Search code examples
python-3.xweb-scrapingpython-multithreading

How to run a threaded function that returns a variable?


Working with Python 3.6, what I’m looking to accomplish is to create a function that continuously scrapes dynamic/changing data from a webpage, while the rest of the script executes, and is able to reference the data returned from the continuous function.

I know this is likely a threading task, however I’m not super knowledgeable in it yet. Pseudo-code I might think looks something like this

def continuous_scraper():
    # Pull data from webpage
    scraped_table = pd.read_html(url)
    return scraped_table

# start the continuous scraper function here, to run either indefinitely, or preferably stop after a predefined amount of time
scraped_table = thread(continuous_scraper)

# the rest of the script is run here, making use of the updating “scraped_table”
while True:
    print(scraped_table[“Col_1”].iloc[0]

Solution

  • Here is a fairly simple example using some stock market page that seems to update every couple of seconds.

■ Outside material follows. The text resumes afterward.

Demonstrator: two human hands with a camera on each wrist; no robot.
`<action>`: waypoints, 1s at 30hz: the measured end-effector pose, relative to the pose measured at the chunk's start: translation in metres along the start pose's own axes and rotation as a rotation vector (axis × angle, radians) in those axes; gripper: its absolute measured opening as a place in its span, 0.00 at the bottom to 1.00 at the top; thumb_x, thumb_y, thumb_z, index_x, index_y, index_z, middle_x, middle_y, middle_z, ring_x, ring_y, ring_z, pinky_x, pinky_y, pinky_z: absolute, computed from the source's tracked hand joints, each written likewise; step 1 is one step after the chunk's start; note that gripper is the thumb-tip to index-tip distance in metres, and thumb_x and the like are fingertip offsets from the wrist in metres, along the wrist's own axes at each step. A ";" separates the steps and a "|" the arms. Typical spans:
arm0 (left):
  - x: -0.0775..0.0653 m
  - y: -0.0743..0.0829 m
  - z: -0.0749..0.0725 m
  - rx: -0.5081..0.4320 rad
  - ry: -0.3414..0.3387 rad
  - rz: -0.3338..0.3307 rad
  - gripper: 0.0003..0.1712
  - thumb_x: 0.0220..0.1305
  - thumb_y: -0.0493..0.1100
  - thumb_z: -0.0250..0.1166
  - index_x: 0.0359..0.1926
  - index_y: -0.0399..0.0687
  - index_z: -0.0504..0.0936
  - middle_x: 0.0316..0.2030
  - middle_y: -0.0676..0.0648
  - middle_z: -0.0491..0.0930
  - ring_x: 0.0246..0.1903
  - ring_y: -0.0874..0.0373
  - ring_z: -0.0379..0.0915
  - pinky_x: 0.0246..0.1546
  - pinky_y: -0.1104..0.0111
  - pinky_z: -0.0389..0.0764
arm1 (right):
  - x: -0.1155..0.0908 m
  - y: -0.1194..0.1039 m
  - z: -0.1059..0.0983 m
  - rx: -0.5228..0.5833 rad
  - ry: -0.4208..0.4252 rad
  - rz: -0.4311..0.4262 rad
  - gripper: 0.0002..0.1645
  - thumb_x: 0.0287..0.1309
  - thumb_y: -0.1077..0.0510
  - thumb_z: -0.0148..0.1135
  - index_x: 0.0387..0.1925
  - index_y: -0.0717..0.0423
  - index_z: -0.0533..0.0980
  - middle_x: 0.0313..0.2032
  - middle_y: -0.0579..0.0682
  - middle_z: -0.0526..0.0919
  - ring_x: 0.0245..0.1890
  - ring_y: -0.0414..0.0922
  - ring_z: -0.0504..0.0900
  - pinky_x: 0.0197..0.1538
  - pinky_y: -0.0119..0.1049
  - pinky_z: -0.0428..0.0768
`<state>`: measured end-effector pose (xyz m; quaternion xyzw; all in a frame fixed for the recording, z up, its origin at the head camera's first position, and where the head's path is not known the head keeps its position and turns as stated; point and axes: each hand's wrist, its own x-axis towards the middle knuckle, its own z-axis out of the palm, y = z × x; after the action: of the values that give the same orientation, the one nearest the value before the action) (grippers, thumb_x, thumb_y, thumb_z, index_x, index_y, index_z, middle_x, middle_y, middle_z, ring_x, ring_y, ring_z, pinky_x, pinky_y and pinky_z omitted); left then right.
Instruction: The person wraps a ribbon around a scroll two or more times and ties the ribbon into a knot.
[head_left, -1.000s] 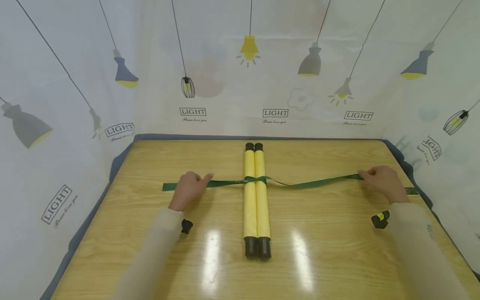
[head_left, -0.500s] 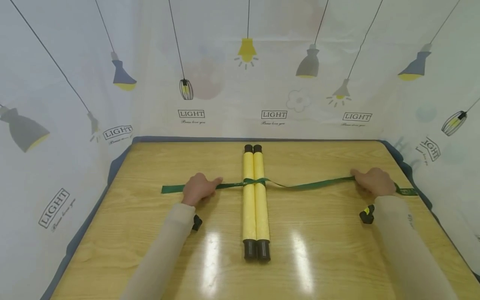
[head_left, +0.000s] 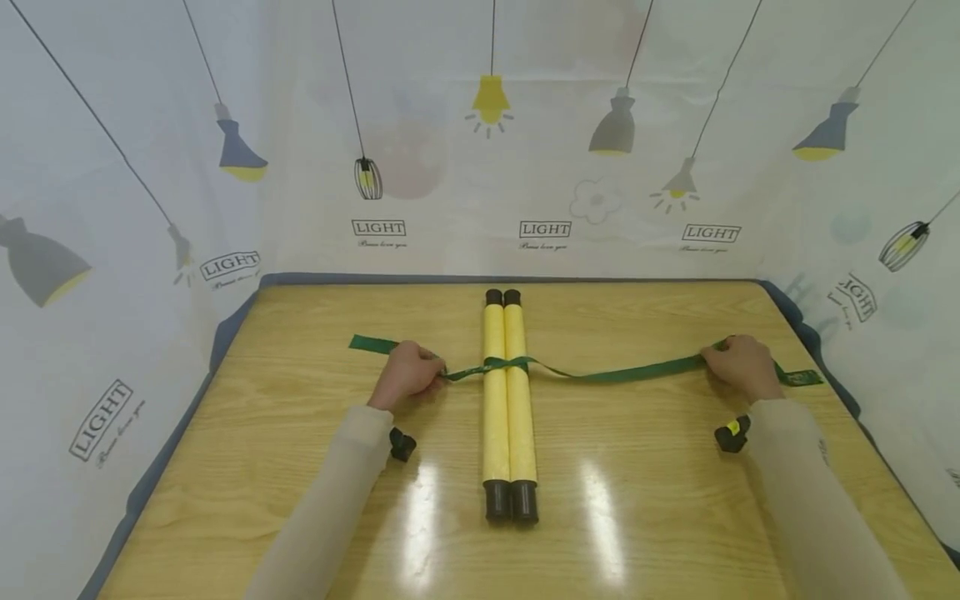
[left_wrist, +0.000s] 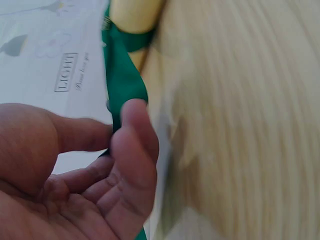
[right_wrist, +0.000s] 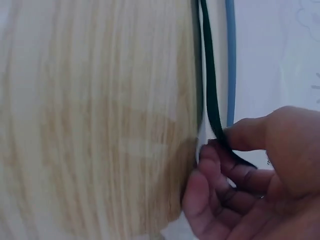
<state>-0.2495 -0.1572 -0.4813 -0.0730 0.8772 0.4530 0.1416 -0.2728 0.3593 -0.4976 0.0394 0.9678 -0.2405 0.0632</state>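
White cloth printed with hanging lamps [head_left: 545,142] stands round a wood-grain table [head_left: 637,483], its back edge trimmed in blue. From the lower left, a beige-sleeved left arm slants up and inward, a black device [head_left: 402,445] showing by its cuff. On that side, one end of a green ribbon [head_left: 630,372] sticks out past the left hand [head_left: 408,371], which lies palm inward, thumb and forefinger pinching the ribbon and the other fingers bent beneath. At the middle lie two yellow tubes [head_left: 497,425], side by side and touching, black-capped at both ends; the ribbon goes round both, above their midpoint. Rightward it runs on in a slightly sagging line to the right hand [head_left: 742,367], whose thumb and fingertips pinch it, the lower fingers curled. Its tail pokes out beyond that hand. Another black device [head_left: 732,434] sits beside the right cuff, and the right arm angles in from the lower right.
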 end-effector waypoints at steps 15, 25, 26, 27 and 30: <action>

    import threading, time
    
    import pandas as pd
    
    # A lock is used to ensure only one thread reads or writes the variable at any one time
    scraped_table_lock = threading.Lock()
    
    # Initially set to None so we know when its value has changed
    scraped_table = None
    
    # This bad-boy will be called only once in a separate thread
    def continuous_scraper():
        # Tell Python this is a global variable, so it rebinds scraped_table 
        # instead of creating a local variable that is also named scraped_table
        global scraped_table
        url = r"https://tradingeconomics.com/australia/stock-market"
        while True:
            # Pull data from webpage
            result = pd.read_html(url, match="Dow Jones")[0]
            
            # Acquire the lock to ensure thread-safety, then assign the new result
            # This is done after read_html returns so it doesn't hold the lock for so long
            with scraped_table_lock:
                scraped_table = result
            
            # You don't wanna flog the server, so wait 2 seconds after each 
            # response before sending another request
            time.sleep(2)
    
    # Make the thread daemonic, so the thread doesn't continue to run once the 
    # main script and any other non-daemonic threads have ended
    scraper_thread = threading.Thread(target=continuous_scraper, daemon=True)
    
    # start the continuous scraper function here, to run either indefinitely, or 
    # preferably stop after a predefined amount of time
    scraper_thread.start()
    
    # the rest of the script is run here, making use of the updating “scraped_table”
    for _ in range(100):
        print("Time:", time.time())
        
        # Acquire the lock to ensure thread-safety
        with scraped_table_lock:
            # Check if it has been changed from the default value of None
            if scraped_table is not None:
                print("     ", scraped_table)
            else:
                print("scraped_table is None")
        
        # You probably don't wanna flog your stdout, either, dawg!
        time.sleep(0.5)
    

    Be sure to read about multithreaded programming and thread safety. It's easy to make mistakes. If there is a bug, it often only manifests in rare and seemingly random occasions, making it difficult to debug.